Historical development[edit]

Engraving from William Smith's monograph on identifying strata based on fossils

Nicholas Steno established the theoretical basis for stratigraphy when he introduced the law of superposition, the principle of original horizontality and the principle of lateral continuity in a 1669 work on the fossilization of organic remains in layers of sediment.

The first practical large-scale application of stratigraphy was by William Smith in the 1790s and early 19th century. Smith, known as the "Father of English geology",[1] created the first geologic map of England and first recognized the significance of strata or rock layering and the importance of fossil markers for correlating strata. Another influential application of stratigraphy in the early 19th century was a study by Georges Cuvier and Alexandre Brongniart of the geology of the region around Paris.

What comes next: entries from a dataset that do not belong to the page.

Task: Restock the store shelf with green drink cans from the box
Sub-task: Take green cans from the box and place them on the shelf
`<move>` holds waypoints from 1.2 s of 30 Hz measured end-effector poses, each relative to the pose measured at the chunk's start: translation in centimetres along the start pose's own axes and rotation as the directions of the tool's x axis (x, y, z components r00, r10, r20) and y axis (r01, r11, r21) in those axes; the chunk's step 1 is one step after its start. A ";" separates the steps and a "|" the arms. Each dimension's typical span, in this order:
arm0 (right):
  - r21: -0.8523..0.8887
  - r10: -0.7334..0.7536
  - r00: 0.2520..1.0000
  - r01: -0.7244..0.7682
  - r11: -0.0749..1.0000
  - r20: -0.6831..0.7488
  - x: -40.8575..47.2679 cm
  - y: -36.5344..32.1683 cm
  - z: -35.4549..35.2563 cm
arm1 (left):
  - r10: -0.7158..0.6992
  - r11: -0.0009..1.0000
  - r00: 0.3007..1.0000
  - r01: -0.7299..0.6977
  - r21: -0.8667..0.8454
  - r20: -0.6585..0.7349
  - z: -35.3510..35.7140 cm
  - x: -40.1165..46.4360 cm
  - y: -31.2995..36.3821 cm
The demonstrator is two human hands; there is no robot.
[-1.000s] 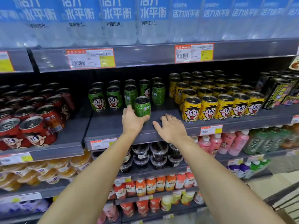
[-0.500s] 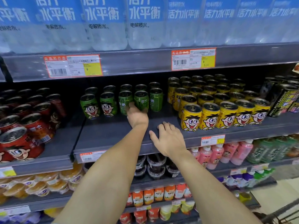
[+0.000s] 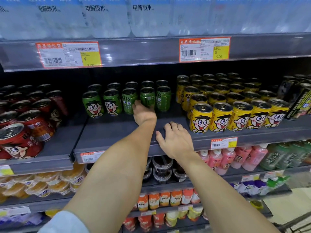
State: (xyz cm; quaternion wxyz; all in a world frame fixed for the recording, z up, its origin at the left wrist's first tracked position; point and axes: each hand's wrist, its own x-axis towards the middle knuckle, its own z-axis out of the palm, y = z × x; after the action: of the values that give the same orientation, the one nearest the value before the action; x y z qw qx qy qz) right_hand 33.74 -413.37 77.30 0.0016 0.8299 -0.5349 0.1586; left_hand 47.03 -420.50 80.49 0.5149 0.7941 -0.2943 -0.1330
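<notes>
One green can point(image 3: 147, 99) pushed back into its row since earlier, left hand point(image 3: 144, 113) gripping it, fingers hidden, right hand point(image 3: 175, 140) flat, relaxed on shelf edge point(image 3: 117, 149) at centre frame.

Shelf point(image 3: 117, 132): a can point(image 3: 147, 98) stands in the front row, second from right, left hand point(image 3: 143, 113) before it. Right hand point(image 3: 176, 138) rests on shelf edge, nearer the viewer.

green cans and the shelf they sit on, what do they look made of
Green cans: likely thin metal with a glossy printed wrap, judging by the silvery pull-tab lids and ribbed sides. Shelf: looks like grey painted metal with a matte finish and a thin flat deck; its front strip looks like clear plastic.
</notes>
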 end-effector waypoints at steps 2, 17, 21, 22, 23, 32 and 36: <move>-0.014 -0.011 1.000 0.011 1.000 0.018 0.1 0.1 0.0 | -0.014 1.000 1.000 0.014 0.005 0.014 -0.3 -0.1 0.1; -0.026 0.024 0.997 -0.023 0.999 0.078 -0.1 -0.2 -0.5 | 0.379 0.639 0.785 -0.605 0.476 0.489 -10.5 -5.6 -5.6; -0.031 0.051 0.992 -0.047 0.998 0.116 -0.7 -0.8 -0.9 | 0.429 0.652 0.799 -0.597 0.467 0.421 -10.4 -7.3 -6.5; -0.028 0.054 0.991 -0.051 0.998 0.119 -0.7 -0.9 -1.0 | 0.451 0.641 0.794 -0.606 0.472 0.407 -10.5 -7.7 -6.5; -0.026 0.063 0.990 -0.060 0.998 0.129 -0.9 -1.1 -1.2 | 0.466 0.622 0.783 -0.622 0.477 0.412 -10.5 -8.0 -6.5; -0.095 0.114 0.981 -0.099 0.991 0.160 -4.2 -4.1 -1.7 | 0.137 0.579 0.738 -0.601 0.551 0.661 -11.2 -8.0 -4.6; -0.025 0.089 0.975 -0.086 0.996 0.203 -7.1 -5.3 -2.3 | 0.269 0.339 0.668 -0.740 0.581 0.694 -13.5 -10.2 -6.7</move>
State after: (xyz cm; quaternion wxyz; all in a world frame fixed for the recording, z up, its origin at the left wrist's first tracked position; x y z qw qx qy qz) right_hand 35.10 -404.38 78.50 -0.0535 0.8174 -0.5695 0.0686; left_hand 48.12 -402.38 79.37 -0.0055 0.7359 -0.6771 0.0059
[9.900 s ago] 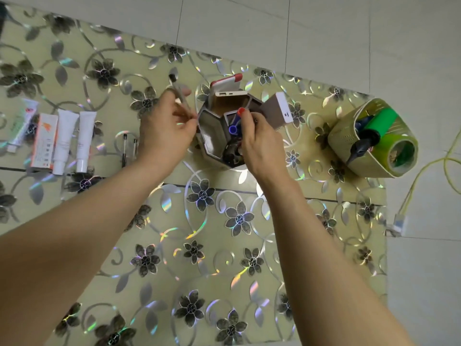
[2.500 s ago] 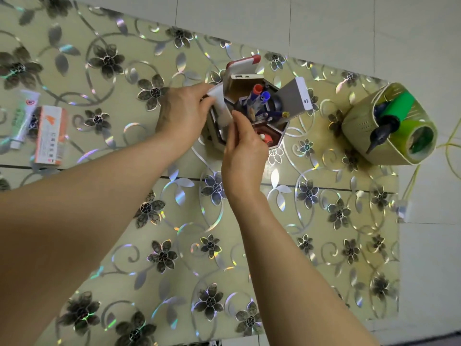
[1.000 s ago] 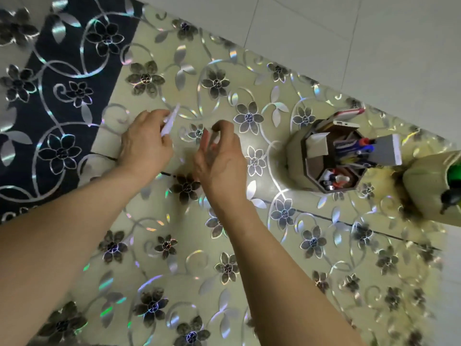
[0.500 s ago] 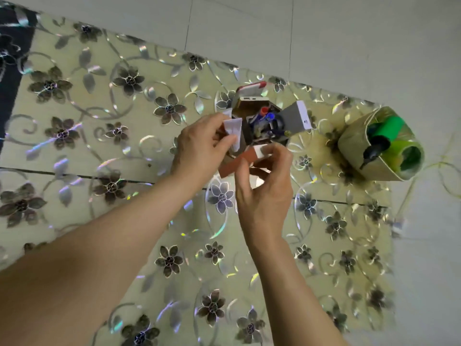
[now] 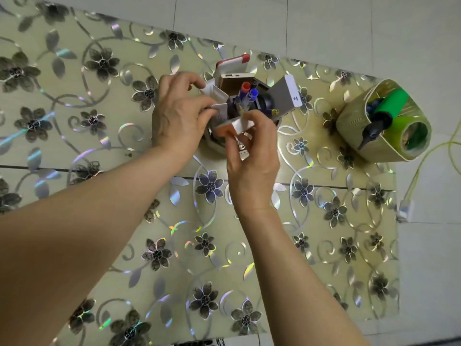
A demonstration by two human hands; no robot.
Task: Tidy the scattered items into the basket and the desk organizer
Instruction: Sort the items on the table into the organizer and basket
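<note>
Head view: right hand fingers pinch the small orange-and-white box just over the desk organizer's near rim, its long axis lying sideways. The left hand pinches a white tube right beside it, so I reckon the box needs tipping upright to drop in.

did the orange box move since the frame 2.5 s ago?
Yes. Then it lay on the mat far left of the desk organizer. Now the right hand holds the orange box at the organizer's near rim.

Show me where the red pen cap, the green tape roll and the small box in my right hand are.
red pen cap (image 5: 245, 85), head view, cap top.
green tape roll (image 5: 399, 126), head view, outer band.
small box (image 5: 237, 126), head view, white side face.
</note>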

Strata in Cafayate (Argentina)

Lithologic stratigraphy[edit]

Main article: Lithostratigraphy
Chalk layers in Cyprus, showing sedimentary layering

Lithostratigraphy, or lithologic stratigraphy, provides the most obvious visible layering. It deals with the physical contrasts in lithology, or rock type. Such layers can occur both vertically - in layering or bedding of varying rock type - and laterally - reflecting changing environments of deposition, known as facies change. Key elements of stratigraphy involve understanding how certain geometric relationships between rock layers arise and what these geometries mean in terms of the depositional environment. Stratigraphers have codified a basic concept of their discipline in the law of superposition, which simply states that, in an undeformed stratigraphic sequence, the oldest strata occur at the base of the sequence.

Chemostratigraphy studies the changes in the relative proportions of trace elements and isotopes within and between lithologic units. Carbon and oxygen isotope ratios vary with time, and researchers can use them to map subtle changes in the paleoenvironment. This has led to the specialized field of isotopic stratigraphy.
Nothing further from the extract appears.